Josh Cork

Personal information
- Born: Joshua Cork 4 June 1996 (age 29)

Sport
- Sport: Polo
- Rank: 119 (3 Goal Handicap)
- Team: Dubai Polo Team, England Polo Team

= Josh Cork =

English polo player

Josh Cork (born 4 June 1996) is an English professional polo player.

== Professional career ==

=== 2018 Maserati Royal Charity Polo Match ===
In 2018 Cork took part in the 2018 Maserati Royal Charity Polo Trophy Match. playing alongside the Duke Of Cambridge, English international player Malcolm Borwick as well as teammate Bruce Merivale-Austinand for Team Maserati. The match was in support of the Royal Marsden Cancer Charity who the Duke is Patron for. Cork and Team Maserati drove a powerful Victory with a final score of 6 – 5 ½

=== Royal Windsor Cup 2018 ===
Cork played in the La Dolfina/Valiente final team for Guards Polo Club 's The OUT-SOURCING (The Royal Windsor Cup 2018)

Josh Cork and his teammate Kian Hall, Poroto Cambiaso and Adolfo Cambiaso won the cup, for which the price was given by Queen Elizabeth II also in the presence of the Duke of Edinburgh, it was the first time a polo match commentary has been translated into sign language on the big screen and live stream

=== 2017 Sotogrande Gold Cup Semi Final, The Queen Mother Centenary Cup Final ===
Cork was a part of the 2017 Gold Cup final Dubai Polo Team, who made their way into the semi-finals.
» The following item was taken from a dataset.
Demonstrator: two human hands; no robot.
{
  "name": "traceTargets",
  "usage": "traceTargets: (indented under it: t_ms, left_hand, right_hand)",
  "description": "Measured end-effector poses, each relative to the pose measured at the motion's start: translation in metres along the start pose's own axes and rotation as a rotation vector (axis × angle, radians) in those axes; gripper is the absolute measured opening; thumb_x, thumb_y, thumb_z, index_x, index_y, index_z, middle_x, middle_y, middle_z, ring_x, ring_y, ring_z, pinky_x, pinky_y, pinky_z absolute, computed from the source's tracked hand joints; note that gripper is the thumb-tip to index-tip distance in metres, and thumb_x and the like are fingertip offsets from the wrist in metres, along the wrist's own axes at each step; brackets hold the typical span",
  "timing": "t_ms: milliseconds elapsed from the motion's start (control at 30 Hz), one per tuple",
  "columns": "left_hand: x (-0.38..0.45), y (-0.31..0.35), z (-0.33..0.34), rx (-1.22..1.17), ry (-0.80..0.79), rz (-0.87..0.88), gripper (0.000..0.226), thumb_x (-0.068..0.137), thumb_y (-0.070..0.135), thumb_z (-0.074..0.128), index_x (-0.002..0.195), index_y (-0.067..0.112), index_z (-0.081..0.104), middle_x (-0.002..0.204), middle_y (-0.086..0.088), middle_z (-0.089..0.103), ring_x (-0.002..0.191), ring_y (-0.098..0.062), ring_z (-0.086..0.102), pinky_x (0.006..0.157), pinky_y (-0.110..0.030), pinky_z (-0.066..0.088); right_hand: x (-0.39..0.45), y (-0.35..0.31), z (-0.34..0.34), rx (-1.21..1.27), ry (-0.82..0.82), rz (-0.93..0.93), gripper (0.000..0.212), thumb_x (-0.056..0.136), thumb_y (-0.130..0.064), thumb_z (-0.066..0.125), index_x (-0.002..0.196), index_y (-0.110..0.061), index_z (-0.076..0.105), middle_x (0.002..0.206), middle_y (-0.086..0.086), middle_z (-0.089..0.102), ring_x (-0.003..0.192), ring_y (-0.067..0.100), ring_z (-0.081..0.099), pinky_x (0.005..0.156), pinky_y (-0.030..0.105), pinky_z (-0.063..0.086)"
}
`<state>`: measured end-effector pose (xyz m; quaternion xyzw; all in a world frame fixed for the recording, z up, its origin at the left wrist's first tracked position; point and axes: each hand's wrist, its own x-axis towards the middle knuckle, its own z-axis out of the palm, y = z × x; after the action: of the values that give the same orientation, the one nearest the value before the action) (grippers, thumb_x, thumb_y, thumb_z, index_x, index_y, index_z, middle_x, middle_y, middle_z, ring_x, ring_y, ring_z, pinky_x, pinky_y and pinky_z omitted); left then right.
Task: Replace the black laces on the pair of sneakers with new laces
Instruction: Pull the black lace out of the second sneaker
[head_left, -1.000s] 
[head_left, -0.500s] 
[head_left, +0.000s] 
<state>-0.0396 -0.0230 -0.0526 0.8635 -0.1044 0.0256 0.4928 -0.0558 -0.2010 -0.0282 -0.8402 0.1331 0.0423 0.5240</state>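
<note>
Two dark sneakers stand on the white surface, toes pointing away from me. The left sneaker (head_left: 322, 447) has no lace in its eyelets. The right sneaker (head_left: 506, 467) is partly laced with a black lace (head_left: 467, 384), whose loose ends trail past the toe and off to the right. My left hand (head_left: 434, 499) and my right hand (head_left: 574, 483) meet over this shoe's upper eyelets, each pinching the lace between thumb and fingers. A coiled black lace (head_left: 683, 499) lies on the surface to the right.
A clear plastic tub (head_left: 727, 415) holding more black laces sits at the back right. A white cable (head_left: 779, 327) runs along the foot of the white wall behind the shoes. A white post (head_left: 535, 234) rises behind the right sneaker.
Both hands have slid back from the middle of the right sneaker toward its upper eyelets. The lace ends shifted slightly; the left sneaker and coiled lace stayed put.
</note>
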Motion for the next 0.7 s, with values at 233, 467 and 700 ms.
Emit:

=== 2015 Jaeger-LeCoultre Gold Cup for the British Open ===
Cork took part in 4 matches during the 2015 Jaeger-LeCoultre Gold Cup event playing for Dubai Polo Team enjoying 4 matches and 4 victories alongside the world's leading player Adolfo Cambiaso. Cork also took part in the match for Dubai against King Power winning the match...

== Achievements ==

- Won MVP at The 2013 Royal Berkshire Festival
- The 2014 Final of The Bucketmaster Trophy (Junior HPA)
- Won The 2015 Gerald Balding 8 Goal with La Rosada
- Won The 2015 Duke of Sutherland 18 goal with Ferne Park.